▸ **AIM OF THE EXERCISE**:
Only the lines holding the string "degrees" are needed; copy each of them from the data.

▸ **SUPPLIED ENTRIES**:
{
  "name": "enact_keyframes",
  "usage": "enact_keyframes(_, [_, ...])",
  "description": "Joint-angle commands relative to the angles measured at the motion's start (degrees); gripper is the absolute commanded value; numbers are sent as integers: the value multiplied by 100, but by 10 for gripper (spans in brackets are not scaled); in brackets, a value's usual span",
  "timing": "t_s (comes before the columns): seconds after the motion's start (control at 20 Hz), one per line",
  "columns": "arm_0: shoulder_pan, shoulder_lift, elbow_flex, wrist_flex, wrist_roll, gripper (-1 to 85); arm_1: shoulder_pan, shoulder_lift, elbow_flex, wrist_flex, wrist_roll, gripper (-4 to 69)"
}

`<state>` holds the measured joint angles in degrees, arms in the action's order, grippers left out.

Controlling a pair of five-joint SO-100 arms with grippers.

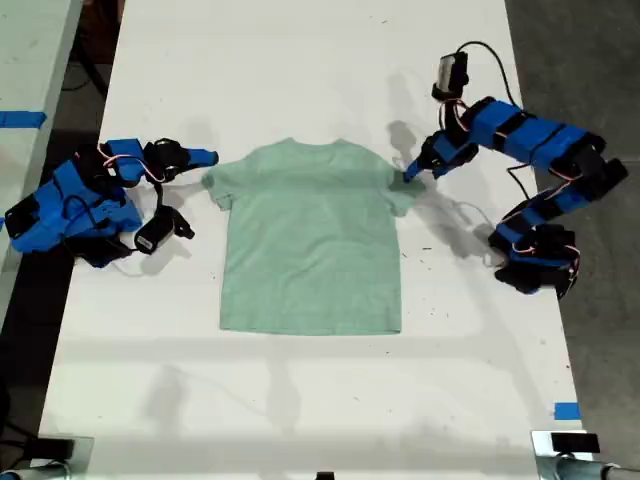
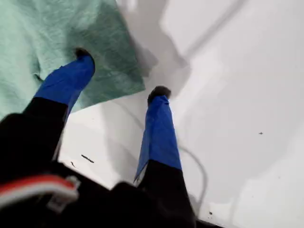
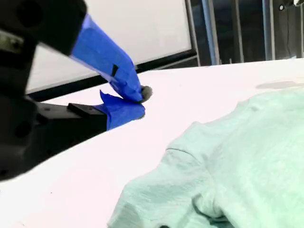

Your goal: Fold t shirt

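Observation:
The pale mint-green t shirt (image 1: 310, 240) lies flat and spread on the white table (image 1: 300, 400), neck toward the far edge. My first gripper (image 1: 412, 174) is at the sleeve on the exterior view's right and stands open. In the first wrist view (image 2: 121, 76) one fingertip (image 2: 81, 58) rests on the sleeve cloth (image 2: 47, 28) and the other is on bare table just off the sleeve's edge. My second gripper (image 1: 208, 157) sits by the sleeve on the exterior view's left, shut on nothing. Its tips (image 3: 139, 102) are a little short of the sleeve (image 3: 190, 152).
Both arm bases stand on the table beside the shirt, one at each side of the exterior view. Blue tape marks (image 1: 566, 411) sit near the table's near corner at the exterior view's right. A second table (image 1: 25, 60) adjoins at the exterior view's left.

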<state>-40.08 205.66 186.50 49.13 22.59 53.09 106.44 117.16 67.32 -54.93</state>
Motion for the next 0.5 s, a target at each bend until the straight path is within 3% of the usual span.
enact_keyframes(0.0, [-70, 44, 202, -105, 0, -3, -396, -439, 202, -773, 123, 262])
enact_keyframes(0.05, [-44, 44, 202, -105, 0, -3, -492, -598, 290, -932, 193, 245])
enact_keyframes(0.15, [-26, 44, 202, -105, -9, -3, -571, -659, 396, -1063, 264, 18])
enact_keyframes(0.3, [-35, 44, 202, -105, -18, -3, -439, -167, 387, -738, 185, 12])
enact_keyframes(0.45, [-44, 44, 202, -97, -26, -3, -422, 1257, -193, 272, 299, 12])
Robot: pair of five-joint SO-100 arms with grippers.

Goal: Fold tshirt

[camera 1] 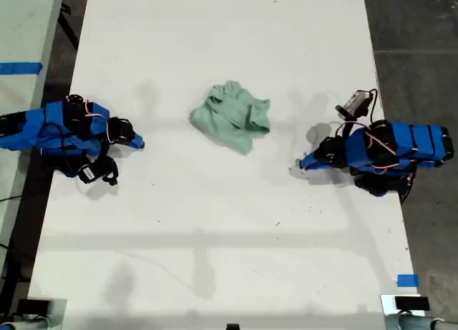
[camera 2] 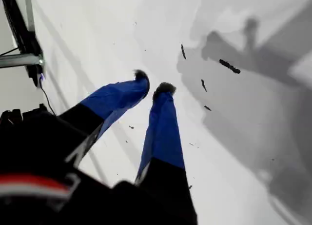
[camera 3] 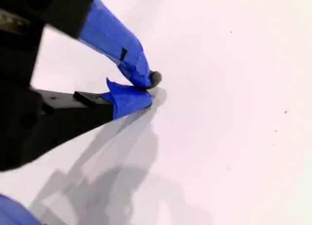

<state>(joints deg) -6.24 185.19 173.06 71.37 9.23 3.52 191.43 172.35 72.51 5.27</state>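
Tshirt (camera 1: 231, 117) lies crumpled, well apart from both jaws.

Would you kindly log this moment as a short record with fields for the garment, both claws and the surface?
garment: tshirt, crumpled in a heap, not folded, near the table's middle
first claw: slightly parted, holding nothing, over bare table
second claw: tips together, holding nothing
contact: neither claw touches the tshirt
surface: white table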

▸ **TASK ANSWER**:
  "description": "Joint-angle commands relative to the angles measured at the motion's start (degrees); gripper is the absolute commanded value; numbers are sent as integers: the value multiplied by 100, but by 10 for gripper (spans in brackets are not scaled); in brackets, a value's usual span",
`<state>` holds the measured joint angles in degrees, arms in the action's order, grippers left out.

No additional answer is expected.